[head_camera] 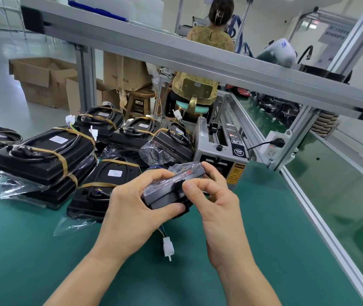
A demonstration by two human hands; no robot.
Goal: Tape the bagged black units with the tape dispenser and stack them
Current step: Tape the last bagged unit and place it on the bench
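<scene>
Presently, both hands hold one black unit in a clear plastic bag (pixel 171 191) above the green matted surface (pixel 43 250), its long axis running from lower left up toward the grey tape dispenser (pixel 220 149). The left hand (pixel 132 208) has its fingers curled round the near end; the right hand (pixel 216 199) pinches the far side. A white connector (pixel 168 248) dangles below. Taped units (pixel 43 155) lie stacked to the left.

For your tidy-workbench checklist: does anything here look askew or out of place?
Yes. The taped black units lie in a tilted, overlapping heap, not a neat stack, and a white plug dangles loose under the bagged unit held in both hands.
</scene>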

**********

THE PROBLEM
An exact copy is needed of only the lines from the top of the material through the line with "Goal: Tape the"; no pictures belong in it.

RESPONSE TO THIS EXERCISE
[head_camera] 
A demonstration by two human hands; no robot.
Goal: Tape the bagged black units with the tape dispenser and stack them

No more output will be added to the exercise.